▶ What is needed
Although the entries contain pictures, write out only their text, exactly as it stands.

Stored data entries

________________________________________

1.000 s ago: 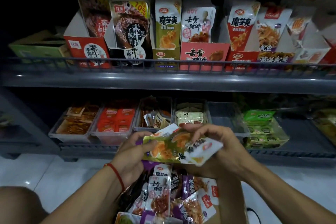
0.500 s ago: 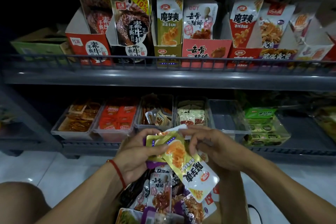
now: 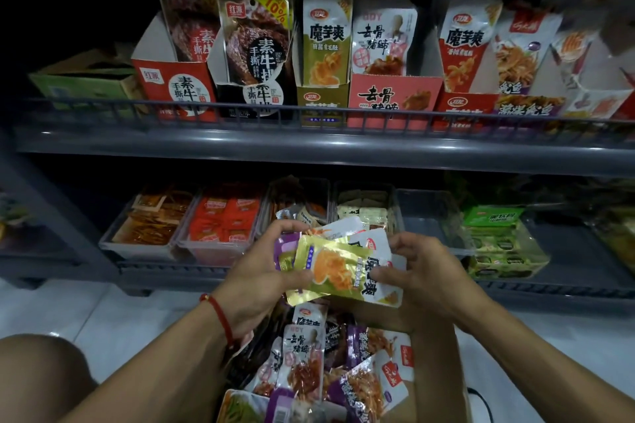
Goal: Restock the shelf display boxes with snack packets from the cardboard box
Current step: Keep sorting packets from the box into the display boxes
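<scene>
Sorting packets (image 3: 338, 264) over box (image 3: 436, 371) | left hand (image 3: 261, 271) gripping stack's left edge, right hand (image 3: 422, 271) pinching right edge | squaring olive ones first is helping them slot upright into olive display box (image 3: 323, 101), upper shelf's front edge.

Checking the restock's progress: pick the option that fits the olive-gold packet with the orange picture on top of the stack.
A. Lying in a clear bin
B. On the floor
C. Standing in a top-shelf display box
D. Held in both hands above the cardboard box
D: the left hand and right hand hold the olive-gold packet atop a stack of packets, above the cardboard box.
</scene>
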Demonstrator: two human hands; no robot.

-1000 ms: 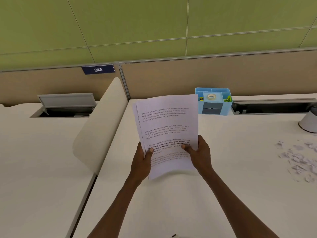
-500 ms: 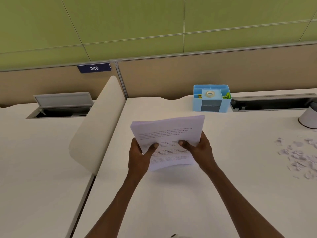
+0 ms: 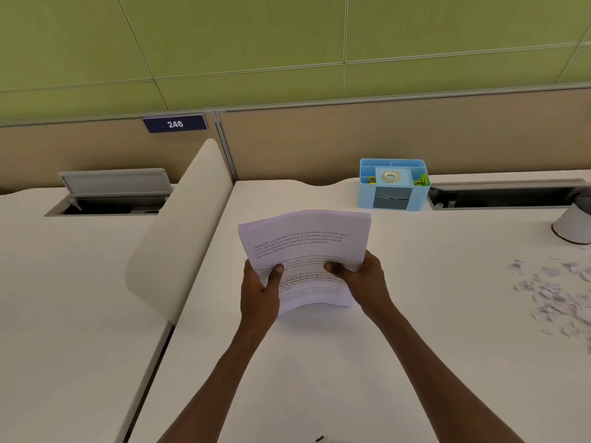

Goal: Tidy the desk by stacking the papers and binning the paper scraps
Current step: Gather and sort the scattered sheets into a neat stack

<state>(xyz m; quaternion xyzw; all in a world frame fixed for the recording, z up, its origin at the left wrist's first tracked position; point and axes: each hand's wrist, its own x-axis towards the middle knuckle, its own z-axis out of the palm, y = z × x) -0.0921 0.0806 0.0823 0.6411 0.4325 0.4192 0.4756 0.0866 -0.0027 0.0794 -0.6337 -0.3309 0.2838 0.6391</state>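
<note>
A stack of printed white papers (image 3: pixel 307 241) is held upright over the middle of the white desk (image 3: pixel 431 362), its bottom edge touching or just above the surface and its top leaning away from me. My left hand (image 3: pixel 260 290) grips the stack's left edge, thumb on the front sheet. My right hand (image 3: pixel 361 282) grips the right edge the same way. A scatter of torn paper scraps (image 3: pixel 556 292) lies on the desk at the far right.
A blue desk organiser (image 3: pixel 393 185) with a tape roll stands at the back by the partition. A white round object (image 3: pixel 574 227) sits at the right edge. A curved divider (image 3: pixel 179 231) separates the neighbouring desk on the left. Open cable trays run along the back.
The stack was upright, tipped down flatter half a second ago, and is raised more upright again now. Both hands keep their grip on its edges.
</note>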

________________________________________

▶ Result of the exercise
1.000 s ago: 
0.500 s ago: 
now: 
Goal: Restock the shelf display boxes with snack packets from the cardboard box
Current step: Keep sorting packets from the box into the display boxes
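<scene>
Sorting packets (image 3: 338, 264) over box (image 3: 436, 371) | left hand (image 3: 261, 271) gripping stack's left edge, right hand (image 3: 422, 271) pinching right edge | squaring olive ones first is helping them slot upright into olive display box (image 3: 323, 101), upper shelf's front edge.

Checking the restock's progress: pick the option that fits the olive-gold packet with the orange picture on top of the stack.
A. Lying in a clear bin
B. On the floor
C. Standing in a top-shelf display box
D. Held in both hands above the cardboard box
D: the left hand and right hand hold the olive-gold packet atop a stack of packets, above the cardboard box.
</scene>
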Demonstrator: two human hands; no robot.

-1000 ms: 
-500 ms: 
+0 ms: 

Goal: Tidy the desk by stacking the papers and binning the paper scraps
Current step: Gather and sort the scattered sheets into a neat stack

<state>(xyz m; quaternion xyzw; all in a world frame fixed for the recording, z up, its origin at the left wrist's first tracked position; point and axes: each hand's wrist, its own x-axis towards the middle knuckle, its own z-axis out of the palm, y = z × x) -0.0921 0.0806 0.0823 0.6411 0.4325 0.4192 0.4756 0.0866 -0.0027 0.0794 -0.6337 -0.3309 0.2838 0.6391</state>
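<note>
A stack of printed white papers (image 3: pixel 307 241) is held upright over the middle of the white desk (image 3: pixel 431 362), its bottom edge touching or just above the surface and its top leaning away from me. My left hand (image 3: pixel 260 290) grips the stack's left edge, thumb on the front sheet. My right hand (image 3: pixel 361 282) grips the right edge the same way. A scatter of torn paper scraps (image 3: pixel 556 292) lies on the desk at the far right.
A blue desk organiser (image 3: pixel 393 185) with a tape roll stands at the back by the partition. A white round object (image 3: pixel 574 227) sits at the right edge. A curved divider (image 3: pixel 179 231) separates the neighbouring desk on the left. Open cable trays run along the back.
The stack was upright, tipped down flatter half a second ago, and is raised more upright again now. Both hands keep their grip on its edges.
</note>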

Above is the complete output.